Each 8640p monitor displayed a vertical cascade of windows, each containing a luminous waveform. For the most part, the flatlined forms signified vacancies, snowbird sublets between winter occupancies. Most of the windows displayed a trickling succession of shallow crests and troughs, a pulse barely present. In a few cases, the waveforms were jagged, irregular, occasionally leaping for minutes at a time only to drop back into a calmly flowing baseline.
Reynolds wheeled to the third monitor, where one window was alive with a palsied dance, extended flatlines, and abrupt jags of electronic snow. Even to the lay observer who had no concept of Tinkerbell or Reynolds’ shiny find, the green-on-slate signature would be disturbing, unsettling, would raise hackles. The physicist slugged down his cerveza, chased it with nicotine, and jerked to his feet, sending the chair spinning backwards, as he sought out another Tecate.
The circus apparently had come to town.
**
Maricopa County Sheriff’s Department
9:35 a.m.
“Yeah, get this shit,” the county detective snorted as the trio approached the interview room.

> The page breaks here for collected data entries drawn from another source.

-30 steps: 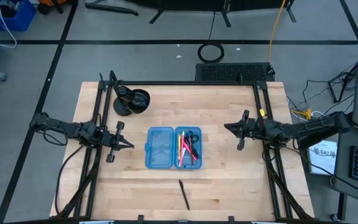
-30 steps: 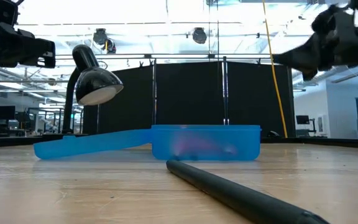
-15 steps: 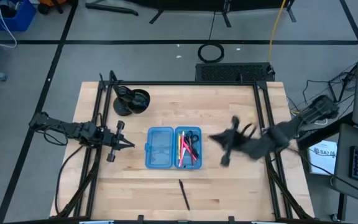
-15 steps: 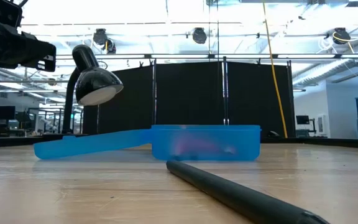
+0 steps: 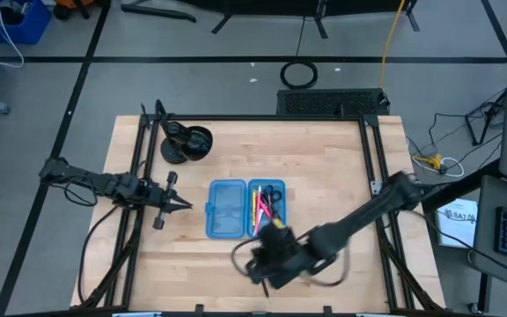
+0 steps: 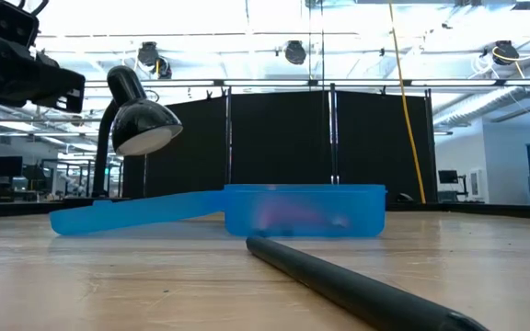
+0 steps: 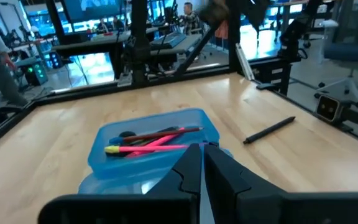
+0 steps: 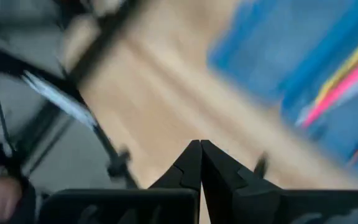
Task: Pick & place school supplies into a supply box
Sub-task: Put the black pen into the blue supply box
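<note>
The open blue supply box (image 5: 245, 209) lies flat at the table's middle. Its right half (image 5: 268, 208) holds pink and yellow pens and black-handled scissors (image 7: 148, 140). A dark pen (image 6: 357, 290) lies on the wood nearer than the box, also seen in the left wrist view (image 7: 269, 130). In the high view my right arm hides it. My right gripper (image 5: 255, 260), blurred, hangs shut above the table just in front of the box, pointing slantwise down. My left gripper (image 5: 170, 204) hovers shut at the table's left edge, level, pointing at the box.
A black desk lamp (image 5: 186, 143) stands at the far left corner, its head (image 6: 141, 119) over the table. Black frame rails (image 5: 139, 220) run along the left and right edges. Bare wood lies to the right of the box.
My right gripper has swung from the table's right edge toward the near edge and leftward, ending in front of the box over the dark pen. It has rolled and tipped downward, staying shut. The box, the pens and my left arm have kept their places.
</note>
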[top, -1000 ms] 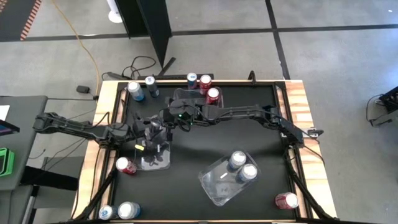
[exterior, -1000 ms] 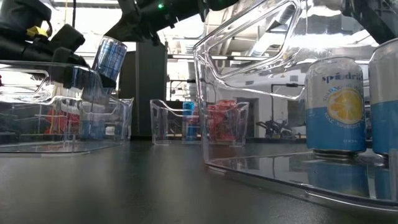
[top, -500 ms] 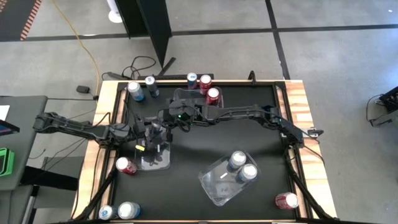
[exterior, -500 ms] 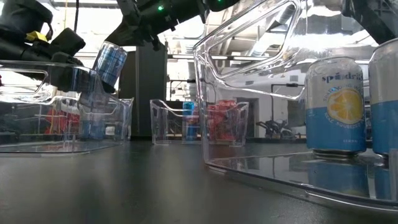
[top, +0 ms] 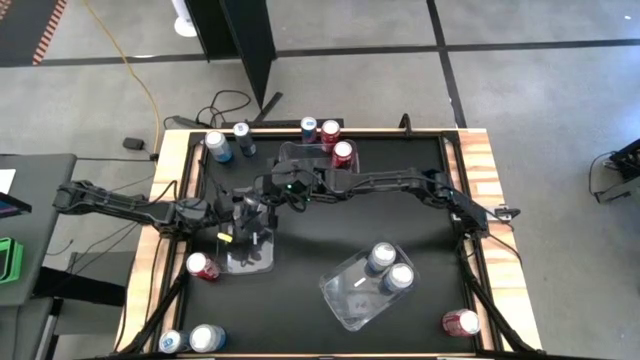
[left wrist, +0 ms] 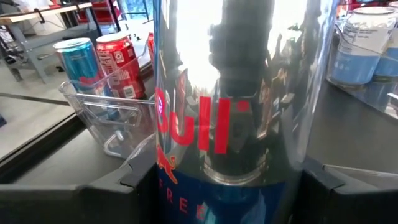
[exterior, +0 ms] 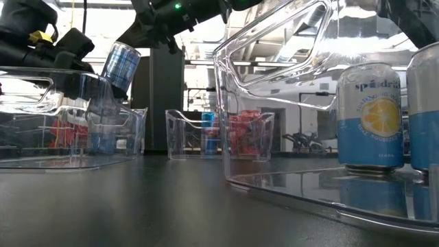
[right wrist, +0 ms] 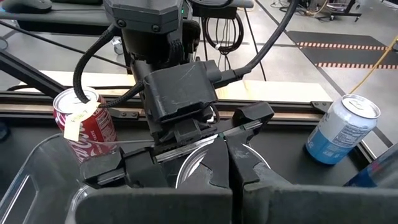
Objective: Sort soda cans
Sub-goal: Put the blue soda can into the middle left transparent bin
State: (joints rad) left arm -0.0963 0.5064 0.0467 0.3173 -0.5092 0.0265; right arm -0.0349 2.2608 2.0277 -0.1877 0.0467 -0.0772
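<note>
Left gripper [top: 250,222]: your grip clamps a dark blue can [left wrist: 227,118].
Held tilted above clear bin [top: 250,258]; right gripper [top: 262,190] clenched, empty.

The left arm is stretched in from the left edge of the table toward the middle. Its wrist is bent downward, and the left gripper [top: 250,222] is held a little left of the table's centre. A can is gripped between its two fingers.

The right arm is reached all the way across from the right edge. The right gripper [top: 268,190] is held just behind the left one, near it. Its two fingers [right wrist: 233,163] are pressed tightly together, with nothing between them.
</note>
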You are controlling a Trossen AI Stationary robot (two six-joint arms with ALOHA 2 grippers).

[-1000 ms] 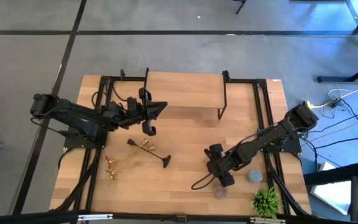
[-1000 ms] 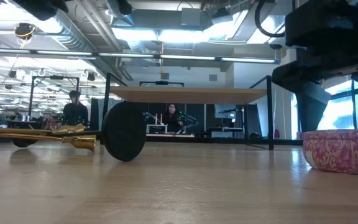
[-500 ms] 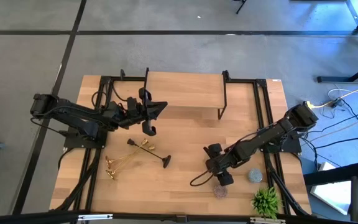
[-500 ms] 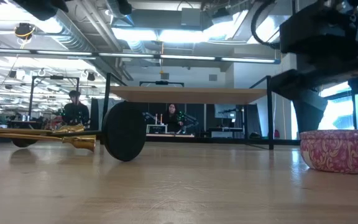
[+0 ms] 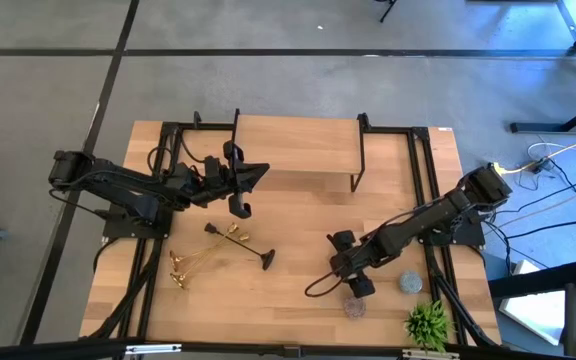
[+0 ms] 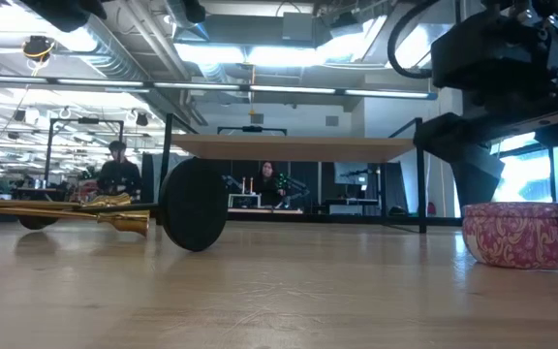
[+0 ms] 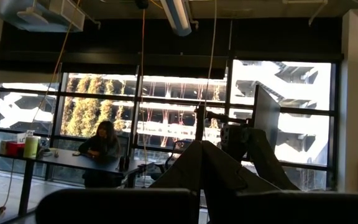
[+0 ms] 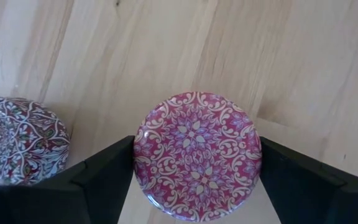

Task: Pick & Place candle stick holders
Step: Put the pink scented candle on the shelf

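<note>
Three candle stick holders lie on their sides at the table's left. Two are gold point(image 5: 190, 264), and the black one point(image 5: 240, 247) ends in a round base point(image 6: 194, 205). My left gripper point(image 5: 241, 207) hangs shut in the air beyond them, holding nothing. Near the front right, my right gripper point(image 8: 197, 155) reaches down around a pink patterned round tin point(image 8: 196, 155). That tin also shows in the low view point(image 6: 519, 235). My right gripper has the pink tin between its two fingers, which meet opposite sides of the round wall point(image 8: 143, 149). The fingers point(image 8: 101, 171) come from above, slanting steeply down. The tin stands upright, lid up, with its bottom point(image 6: 516, 263) on the table.
A second patterned tin point(image 8: 14, 143) stands close beside the pink one. A small green plant point(image 5: 428, 323) sits at the front right corner. A raised wooden shelf point(image 5: 298, 150) on black legs spans the far side. Bare wood lies mid-table.
My right gripper has edged slightly toward the table's left. The pink tin between its fingers has slid the same way along the table, staying upright.
</note>
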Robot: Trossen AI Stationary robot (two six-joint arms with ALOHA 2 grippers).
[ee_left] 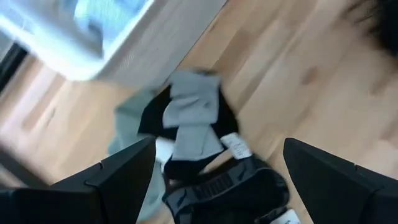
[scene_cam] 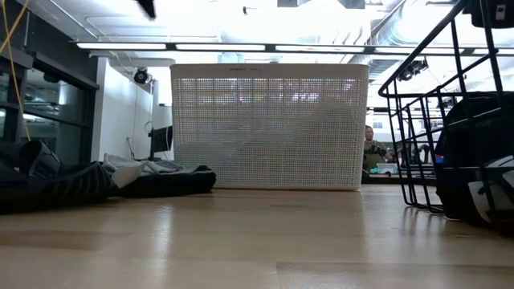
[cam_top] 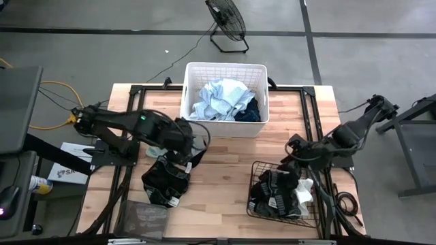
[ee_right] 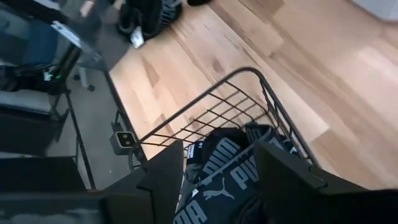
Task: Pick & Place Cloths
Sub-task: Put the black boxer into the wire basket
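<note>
A heap of black, grey and sage green cloths (cam_top: 165,182) lies on the wooden table at the left (ee_left: 193,124). My left gripper (ee_left: 217,174) hangs open above it, touching nothing (cam_top: 184,160). Black cloths with white lettering (ee_right: 214,146) and a white one (cam_top: 304,190) lie in the black wire basket (cam_top: 253,204) at the right. My right gripper (ee_right: 217,180) stands open above that basket's far part (cam_top: 291,163), with the cloths below its fingers. Light blue and dark navy cloths (cam_top: 221,99) fill the white laundry basket (cam_top: 225,120) at the table's far middle.
A grey translucent sheet (cam_top: 146,219) lies at the table's near left corner. Black frame rails (cam_top: 310,109) run along the table's sides. A fan (cam_top: 228,24) stands on the floor beyond. In the low view a person (scene_cam: 371,148) shows far behind the white basket (scene_cam: 269,128).
</note>
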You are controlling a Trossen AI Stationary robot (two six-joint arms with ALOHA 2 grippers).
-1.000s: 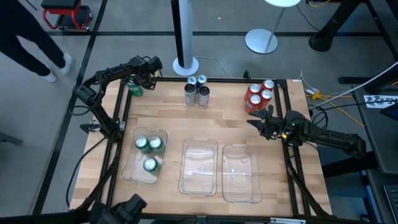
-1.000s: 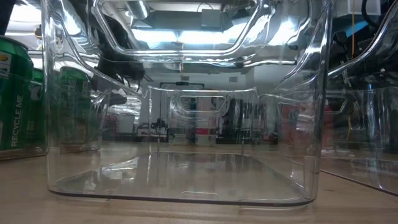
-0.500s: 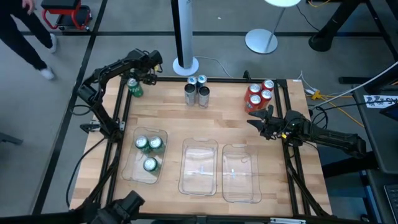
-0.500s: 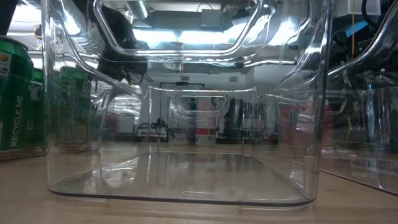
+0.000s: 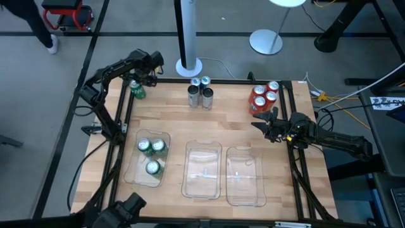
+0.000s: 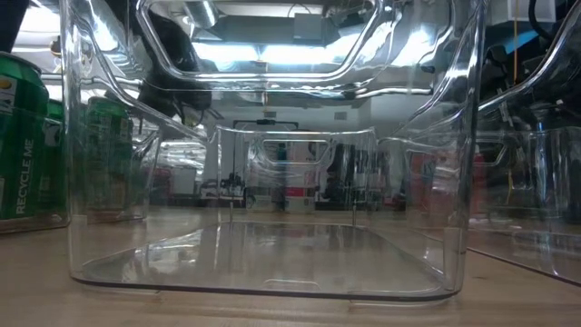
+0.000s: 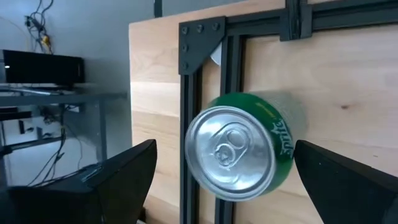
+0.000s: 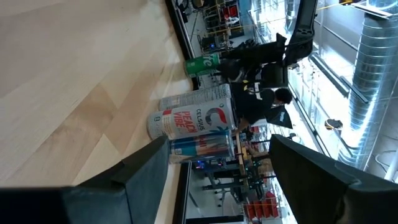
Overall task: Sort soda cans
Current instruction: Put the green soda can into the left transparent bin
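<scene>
Green cans (image 5: 152, 154) in clear tray (image 5: 131, 172); silver-grey cans (image 5: 200, 92), red cans (image 5: 264, 95) on pale wood table (image 5: 228, 123)

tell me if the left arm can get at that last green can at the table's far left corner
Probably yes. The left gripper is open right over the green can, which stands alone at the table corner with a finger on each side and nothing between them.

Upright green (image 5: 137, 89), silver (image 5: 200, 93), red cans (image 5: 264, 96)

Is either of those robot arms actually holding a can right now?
No. The left gripper hovers open over the lone green can at the table's far left corner, fingers apart. The right gripper is open too, near the red cans.
</scene>
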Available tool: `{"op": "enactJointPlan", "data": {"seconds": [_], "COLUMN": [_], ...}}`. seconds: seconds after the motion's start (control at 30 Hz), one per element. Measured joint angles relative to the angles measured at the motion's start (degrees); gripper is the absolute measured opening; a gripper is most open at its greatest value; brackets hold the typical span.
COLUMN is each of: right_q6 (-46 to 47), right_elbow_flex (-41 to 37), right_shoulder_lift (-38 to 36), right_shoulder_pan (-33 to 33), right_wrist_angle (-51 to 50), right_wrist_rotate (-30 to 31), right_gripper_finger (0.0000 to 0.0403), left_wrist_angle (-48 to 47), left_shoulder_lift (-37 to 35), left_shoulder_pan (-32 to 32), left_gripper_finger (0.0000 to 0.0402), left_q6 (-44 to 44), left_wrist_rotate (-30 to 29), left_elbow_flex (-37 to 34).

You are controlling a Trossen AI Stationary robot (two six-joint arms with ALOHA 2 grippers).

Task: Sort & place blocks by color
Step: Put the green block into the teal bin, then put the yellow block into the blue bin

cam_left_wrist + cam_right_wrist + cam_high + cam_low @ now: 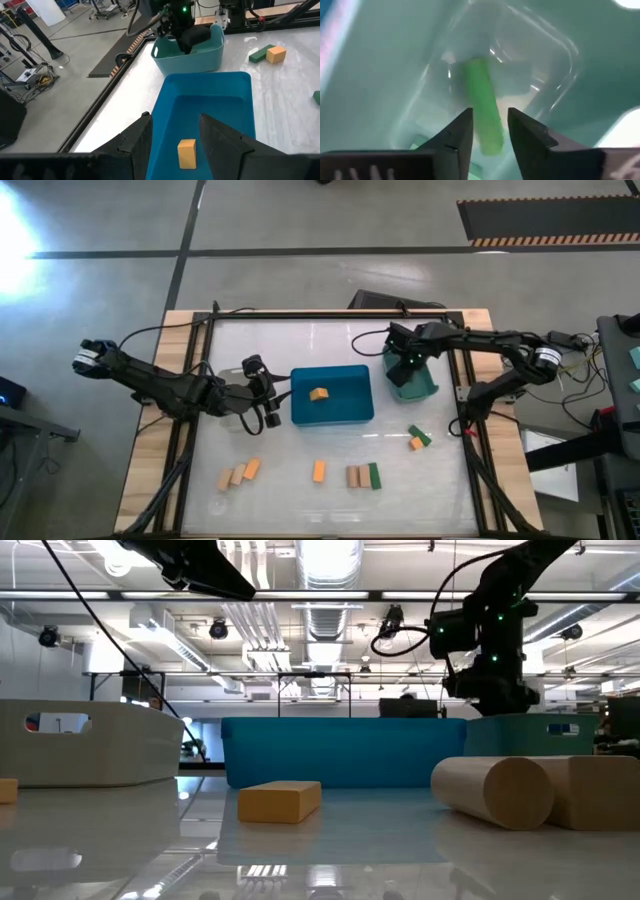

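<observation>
Grey floor lies around the table [440, 500], which has a shiny white top and wooden edges. Near the middle sits the blue bin [332, 416] with one orange block [319, 394] inside. The left gripper [272, 396] hangs just beside the bin's left wall, fingers a little apart and holding nothing. The right gripper [404, 363] reaches down into the teal bin [425, 388] near the right edge. Its fingers are slightly apart, and a green block [482, 112] lies between them on the bin floor. More blocks [360, 476] lie along the front edge, and two [418, 438] sit near the right edge.
</observation>
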Motion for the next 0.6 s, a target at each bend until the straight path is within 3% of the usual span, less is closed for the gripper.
{"op": "enactJointPlan", "data": {"seconds": [0.27,0.43,0.6], "right_q6": [0.0,-0.1,-2.9], "right_elbow_flex": [3.1,2.4,0.4], "right_shoulder_lift": [-6.9,-14.2,-20.5], "right_shoulder_pan": [1.5,5.8,11.6], "right_wrist_angle": [0.5,8.8,19.1], "right_wrist_rotate": [0.1,0.6,3.0], "right_gripper_finger": [0.0144,0.0145,0.0135], "left_wrist_angle": [-0.2,-0.9,-1.2], "left_shoulder_lift": [0.1,2.2,5.3], "left_shoulder_pan": [-1.0,-3.8,-5.9], "left_gripper_finger": [0.0145,0.0145,0.0145], "left_q6": [-11.5,-21.8,-34.7], "left_wrist_rotate": [0.1,0.6,5.5], "left_elbow_flex": [0.0,0.5,2.5]}}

Jesus was relieved Arpaio was out at the capital probably lobbying waterboarding of day laborers. The old bigot wouldn’t be thrilled to host a couple city cops looking to milk a county suspect, especially this particular couple. The detective himself was no great Arpaio fan -- Jesus figured he likely had eyes for the top job once Sheriff Joe dug his heels deep enough into the shit.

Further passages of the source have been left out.